• _Problem details_:
Using the data below, gather each line that includes the word "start".

Records contained in a dataset:
● ● ● ● ●
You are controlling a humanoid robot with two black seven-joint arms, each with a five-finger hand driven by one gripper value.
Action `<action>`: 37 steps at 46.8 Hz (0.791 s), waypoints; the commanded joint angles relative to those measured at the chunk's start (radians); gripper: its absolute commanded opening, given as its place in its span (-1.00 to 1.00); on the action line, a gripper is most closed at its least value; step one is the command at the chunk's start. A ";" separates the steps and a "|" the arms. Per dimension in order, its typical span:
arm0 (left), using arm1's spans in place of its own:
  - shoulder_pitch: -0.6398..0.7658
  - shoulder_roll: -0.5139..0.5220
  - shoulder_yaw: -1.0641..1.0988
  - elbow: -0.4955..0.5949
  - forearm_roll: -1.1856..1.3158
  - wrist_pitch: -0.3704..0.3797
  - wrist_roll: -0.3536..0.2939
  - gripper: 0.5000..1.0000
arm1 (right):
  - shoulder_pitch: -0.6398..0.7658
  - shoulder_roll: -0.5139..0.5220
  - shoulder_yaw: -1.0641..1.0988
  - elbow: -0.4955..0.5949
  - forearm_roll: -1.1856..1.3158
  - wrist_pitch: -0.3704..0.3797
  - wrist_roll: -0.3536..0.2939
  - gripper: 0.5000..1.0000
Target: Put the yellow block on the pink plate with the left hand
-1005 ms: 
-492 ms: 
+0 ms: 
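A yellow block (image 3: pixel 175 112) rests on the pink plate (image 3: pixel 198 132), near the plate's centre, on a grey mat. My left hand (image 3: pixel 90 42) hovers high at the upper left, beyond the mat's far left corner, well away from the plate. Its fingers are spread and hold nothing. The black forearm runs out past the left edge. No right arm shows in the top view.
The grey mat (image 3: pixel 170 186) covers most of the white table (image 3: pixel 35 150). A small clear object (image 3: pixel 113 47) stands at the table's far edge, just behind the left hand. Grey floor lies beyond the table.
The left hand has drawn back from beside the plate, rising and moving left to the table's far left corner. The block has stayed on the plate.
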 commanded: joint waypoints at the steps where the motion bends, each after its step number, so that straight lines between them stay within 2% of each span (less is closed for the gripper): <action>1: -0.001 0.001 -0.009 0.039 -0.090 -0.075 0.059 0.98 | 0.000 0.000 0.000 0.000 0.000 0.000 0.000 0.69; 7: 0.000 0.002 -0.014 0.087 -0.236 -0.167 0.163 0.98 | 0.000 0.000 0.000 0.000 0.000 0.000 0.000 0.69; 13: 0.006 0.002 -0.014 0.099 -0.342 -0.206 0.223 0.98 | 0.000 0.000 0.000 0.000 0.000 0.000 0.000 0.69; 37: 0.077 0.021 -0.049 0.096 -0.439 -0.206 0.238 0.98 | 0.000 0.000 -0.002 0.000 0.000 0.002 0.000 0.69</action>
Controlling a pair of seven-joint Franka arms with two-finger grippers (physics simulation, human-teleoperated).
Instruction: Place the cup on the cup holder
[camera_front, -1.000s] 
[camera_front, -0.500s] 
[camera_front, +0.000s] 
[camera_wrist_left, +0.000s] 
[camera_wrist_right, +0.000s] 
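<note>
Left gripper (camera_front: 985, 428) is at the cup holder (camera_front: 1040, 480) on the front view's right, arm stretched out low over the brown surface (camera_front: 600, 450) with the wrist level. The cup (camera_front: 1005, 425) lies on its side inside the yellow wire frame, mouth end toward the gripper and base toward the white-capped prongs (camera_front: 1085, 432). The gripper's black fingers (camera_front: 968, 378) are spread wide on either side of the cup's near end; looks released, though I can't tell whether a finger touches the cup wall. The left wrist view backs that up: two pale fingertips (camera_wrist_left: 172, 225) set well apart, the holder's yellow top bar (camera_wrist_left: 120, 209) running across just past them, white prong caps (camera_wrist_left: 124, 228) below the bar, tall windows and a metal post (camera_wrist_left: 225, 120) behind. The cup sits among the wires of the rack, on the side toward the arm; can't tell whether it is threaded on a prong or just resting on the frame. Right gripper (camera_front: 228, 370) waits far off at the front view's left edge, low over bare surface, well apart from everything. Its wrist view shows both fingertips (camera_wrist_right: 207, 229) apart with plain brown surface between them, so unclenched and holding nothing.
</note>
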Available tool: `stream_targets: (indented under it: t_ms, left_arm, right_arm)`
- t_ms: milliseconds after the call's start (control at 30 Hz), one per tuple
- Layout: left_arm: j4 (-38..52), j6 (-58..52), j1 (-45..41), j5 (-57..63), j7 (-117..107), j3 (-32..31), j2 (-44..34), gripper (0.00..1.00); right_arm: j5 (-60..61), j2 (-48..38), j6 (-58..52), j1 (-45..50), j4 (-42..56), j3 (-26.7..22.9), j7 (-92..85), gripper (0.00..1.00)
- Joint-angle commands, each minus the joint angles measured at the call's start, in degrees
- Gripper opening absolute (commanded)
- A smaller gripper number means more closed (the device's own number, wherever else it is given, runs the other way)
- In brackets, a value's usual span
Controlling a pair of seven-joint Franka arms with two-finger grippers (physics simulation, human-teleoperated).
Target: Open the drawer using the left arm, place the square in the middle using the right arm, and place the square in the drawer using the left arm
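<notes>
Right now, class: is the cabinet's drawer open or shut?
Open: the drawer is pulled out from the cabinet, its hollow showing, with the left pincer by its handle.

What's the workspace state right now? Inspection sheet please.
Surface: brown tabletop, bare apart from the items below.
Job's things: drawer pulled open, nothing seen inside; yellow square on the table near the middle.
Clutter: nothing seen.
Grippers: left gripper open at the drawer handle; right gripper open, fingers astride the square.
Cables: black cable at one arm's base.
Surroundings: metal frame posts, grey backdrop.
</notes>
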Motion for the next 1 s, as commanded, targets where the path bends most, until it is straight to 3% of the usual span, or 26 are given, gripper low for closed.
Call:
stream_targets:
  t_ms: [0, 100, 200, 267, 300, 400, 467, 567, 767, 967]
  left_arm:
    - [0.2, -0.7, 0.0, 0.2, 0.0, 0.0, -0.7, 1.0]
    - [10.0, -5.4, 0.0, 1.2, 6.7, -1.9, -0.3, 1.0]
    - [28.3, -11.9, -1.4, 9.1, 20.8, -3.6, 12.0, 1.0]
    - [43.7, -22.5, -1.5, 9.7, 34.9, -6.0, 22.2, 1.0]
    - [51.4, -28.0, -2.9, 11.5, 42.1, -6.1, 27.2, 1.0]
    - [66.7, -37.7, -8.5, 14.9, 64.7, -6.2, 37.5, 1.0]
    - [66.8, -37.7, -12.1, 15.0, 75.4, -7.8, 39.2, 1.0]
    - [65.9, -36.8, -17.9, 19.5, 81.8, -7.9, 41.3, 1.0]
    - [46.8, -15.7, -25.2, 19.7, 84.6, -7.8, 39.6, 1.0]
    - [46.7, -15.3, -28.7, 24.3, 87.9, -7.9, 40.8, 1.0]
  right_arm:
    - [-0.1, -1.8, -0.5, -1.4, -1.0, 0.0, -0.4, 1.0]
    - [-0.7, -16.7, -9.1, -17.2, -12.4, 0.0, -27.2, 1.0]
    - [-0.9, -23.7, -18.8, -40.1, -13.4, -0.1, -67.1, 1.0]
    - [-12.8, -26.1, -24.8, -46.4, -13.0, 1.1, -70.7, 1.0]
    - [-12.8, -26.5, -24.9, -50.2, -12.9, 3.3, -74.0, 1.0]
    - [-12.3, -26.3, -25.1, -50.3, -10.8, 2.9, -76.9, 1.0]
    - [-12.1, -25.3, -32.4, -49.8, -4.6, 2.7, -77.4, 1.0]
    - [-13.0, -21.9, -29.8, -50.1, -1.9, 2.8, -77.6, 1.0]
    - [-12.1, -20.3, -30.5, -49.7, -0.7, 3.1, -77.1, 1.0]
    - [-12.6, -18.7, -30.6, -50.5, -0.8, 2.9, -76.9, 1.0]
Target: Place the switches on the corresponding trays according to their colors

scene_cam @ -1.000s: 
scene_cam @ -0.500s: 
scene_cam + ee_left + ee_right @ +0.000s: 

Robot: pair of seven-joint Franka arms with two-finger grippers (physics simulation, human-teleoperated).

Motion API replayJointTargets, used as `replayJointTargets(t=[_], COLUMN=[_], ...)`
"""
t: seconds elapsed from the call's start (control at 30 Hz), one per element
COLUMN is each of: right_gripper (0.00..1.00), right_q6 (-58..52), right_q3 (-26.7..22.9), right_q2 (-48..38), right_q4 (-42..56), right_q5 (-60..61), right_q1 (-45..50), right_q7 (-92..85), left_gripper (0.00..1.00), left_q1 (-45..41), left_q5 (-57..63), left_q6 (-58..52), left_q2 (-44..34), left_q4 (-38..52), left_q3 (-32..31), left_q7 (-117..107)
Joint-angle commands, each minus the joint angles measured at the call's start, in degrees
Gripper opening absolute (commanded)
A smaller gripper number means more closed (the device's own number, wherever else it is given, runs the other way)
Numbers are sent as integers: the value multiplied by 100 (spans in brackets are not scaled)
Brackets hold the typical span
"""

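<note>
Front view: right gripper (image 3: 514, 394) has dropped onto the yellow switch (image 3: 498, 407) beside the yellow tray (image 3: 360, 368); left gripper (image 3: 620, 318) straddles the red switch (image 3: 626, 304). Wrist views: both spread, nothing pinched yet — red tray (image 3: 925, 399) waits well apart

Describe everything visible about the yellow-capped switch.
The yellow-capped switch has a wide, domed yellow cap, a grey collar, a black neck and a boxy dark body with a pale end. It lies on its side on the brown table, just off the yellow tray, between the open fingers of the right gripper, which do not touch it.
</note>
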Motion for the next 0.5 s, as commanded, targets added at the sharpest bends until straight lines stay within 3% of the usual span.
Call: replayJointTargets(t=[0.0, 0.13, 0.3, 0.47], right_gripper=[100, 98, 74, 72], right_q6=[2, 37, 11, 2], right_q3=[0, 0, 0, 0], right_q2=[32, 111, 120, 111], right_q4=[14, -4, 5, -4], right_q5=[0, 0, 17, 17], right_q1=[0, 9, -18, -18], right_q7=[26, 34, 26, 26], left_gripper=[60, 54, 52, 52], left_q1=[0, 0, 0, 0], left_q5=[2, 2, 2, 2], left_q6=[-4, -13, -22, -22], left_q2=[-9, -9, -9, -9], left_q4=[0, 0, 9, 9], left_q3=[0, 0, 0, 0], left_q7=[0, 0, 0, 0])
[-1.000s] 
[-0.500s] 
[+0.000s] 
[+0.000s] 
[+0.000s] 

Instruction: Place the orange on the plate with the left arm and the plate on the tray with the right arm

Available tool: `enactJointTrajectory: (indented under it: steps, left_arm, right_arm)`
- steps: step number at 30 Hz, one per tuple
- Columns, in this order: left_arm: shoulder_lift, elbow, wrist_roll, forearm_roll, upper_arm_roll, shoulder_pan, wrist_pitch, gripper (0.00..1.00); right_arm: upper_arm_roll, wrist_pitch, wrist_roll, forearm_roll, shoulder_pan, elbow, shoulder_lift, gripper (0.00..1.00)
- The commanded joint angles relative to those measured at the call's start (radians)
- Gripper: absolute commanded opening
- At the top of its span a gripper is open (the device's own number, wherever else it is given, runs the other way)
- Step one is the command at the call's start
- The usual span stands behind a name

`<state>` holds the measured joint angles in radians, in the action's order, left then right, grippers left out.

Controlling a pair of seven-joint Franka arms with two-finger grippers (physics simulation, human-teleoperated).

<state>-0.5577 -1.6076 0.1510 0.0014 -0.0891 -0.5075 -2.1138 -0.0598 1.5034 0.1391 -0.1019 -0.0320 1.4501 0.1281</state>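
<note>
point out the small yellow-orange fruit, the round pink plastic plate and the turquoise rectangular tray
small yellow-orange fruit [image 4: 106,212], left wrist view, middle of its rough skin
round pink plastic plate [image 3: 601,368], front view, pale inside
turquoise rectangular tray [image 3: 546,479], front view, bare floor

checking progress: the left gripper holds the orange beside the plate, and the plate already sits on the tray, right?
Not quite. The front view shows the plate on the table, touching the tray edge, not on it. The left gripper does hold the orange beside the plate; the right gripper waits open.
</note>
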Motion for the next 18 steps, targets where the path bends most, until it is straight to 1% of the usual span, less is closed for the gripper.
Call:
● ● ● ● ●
• _Exercise solution_:
Action `<action>`: 37 steps at 46.8 Hz (0.791 s), waypoints; the commanded joint angles relative to those measured at the chunk's start (radians); gripper: its absolute commanded opening, given as its place in its span (-1.00 to 1.00); on the action line, a gripper is most closed at its least value; step one is the command at the chunk's start. A ";" separates the steps and a "|" the arms. Per dimension in order, its typical span:
- t_ms: milliseconds after the call's start (control at 30 Hz), one per tuple
- Joint-angle commands, each minus the joint angles measured at the call's start, in degrees
t: seconds elapsed from the call's start (control at 30 Hz), one per element
Joint-angle commands, each minus the joint angles measured at the call's start, in degrees
- The commanded joint angles relative to those measured at the call's start (radians)
- Step one is the command at the call's start

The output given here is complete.